In this case, petitioner's argument before the California Court of Appeal and his application for review by the state Supreme Court were limited to the question of whether the sentence imposed by the state trial court violated California Penal Code § 654. See Resp't's Lod. Doc. 1 at 8-9; Resp't's Lod. Doc. 3 at 3; Resp't's Lod. Doc. 11 at 2-5. No federal constitutional claim was raised by petitioner before the state courts and no federal authorities were cited in petitioner's challenge to his sentence. Rather, that challenge was limited solely to an alleged misapplication of state law. Therefore, any federal constitutional claims that petitioner now may seek to raise have not been properly exhausted and would be subject to dismissal by this federal habeas court in any event.*fn3


Accordingly, IT IS HEREBY RECOMMENDED that petitioner's application for a writ of habeas corpus be denied.
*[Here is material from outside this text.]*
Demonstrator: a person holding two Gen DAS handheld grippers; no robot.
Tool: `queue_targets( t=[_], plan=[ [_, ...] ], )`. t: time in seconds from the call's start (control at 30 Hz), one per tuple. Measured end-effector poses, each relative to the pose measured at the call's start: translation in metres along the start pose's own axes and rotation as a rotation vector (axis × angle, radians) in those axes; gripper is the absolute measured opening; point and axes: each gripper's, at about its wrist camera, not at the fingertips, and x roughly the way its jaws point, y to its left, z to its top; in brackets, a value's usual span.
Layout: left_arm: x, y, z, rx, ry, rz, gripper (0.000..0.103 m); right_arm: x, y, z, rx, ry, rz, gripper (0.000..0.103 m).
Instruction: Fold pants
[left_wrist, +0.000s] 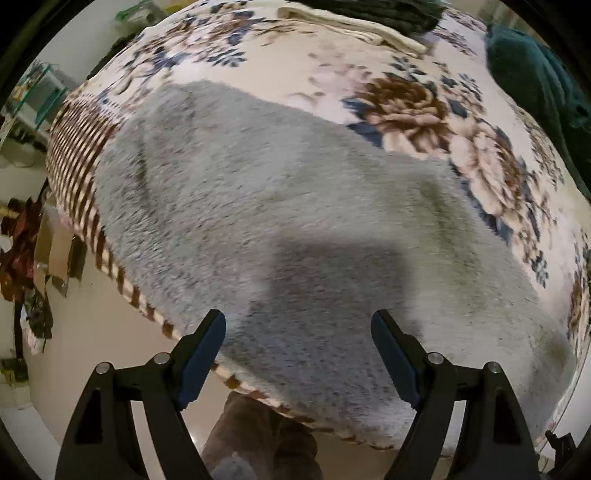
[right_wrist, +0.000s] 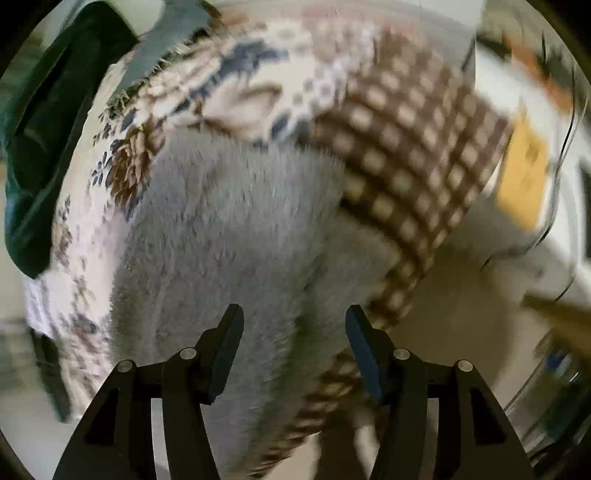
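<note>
Left gripper (left_wrist: 298, 334) hangs straight above the fluffy grey fleece pants (left_wrist: 295, 206), jaws wide, nothing held. Pants lie on the floral plush blanket (left_wrist: 424, 107), long axis running far-left to near-right. Right gripper (right_wrist: 294, 328) is part open, empty, over the pants' end at the blanket's checkered border (right_wrist: 413, 147), which only the right view shows close up, blurred.
</note>
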Motion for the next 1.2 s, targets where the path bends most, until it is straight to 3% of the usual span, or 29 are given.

These findings and recommendations are submitted to the United States District Judge assigned to the case, pursuant to the provisions of 28 U.S.C. § 636(b)(l). Within twenty-one days after being served with these findings and recommendations, any party may file written objections with the court and serve a copy on all parties. Such a document should be captioned "Objections to Magistrate Judge's Findings and Recommendations." Any reply to the objections shall be served and filed within fourteen days after service of the objections. Failure to file objections within the specified time may waive the right to appeal the District Court's order. Turner v. Duncan, 158 F.3d 449, 455 (9th Cir. 1998); Martinez v. Ylst, 951 F.2d 1153 (9th Cir. 1991). In his objections petitioner may address whether a certificate of appealability should issue in the event he files an appeal of the judgment in this case. See Rule 11, Federal Rules Governing Section 2254 Cases (the district court must issue or deny a certificate of appealability when it enters a final order adverse to the applicant).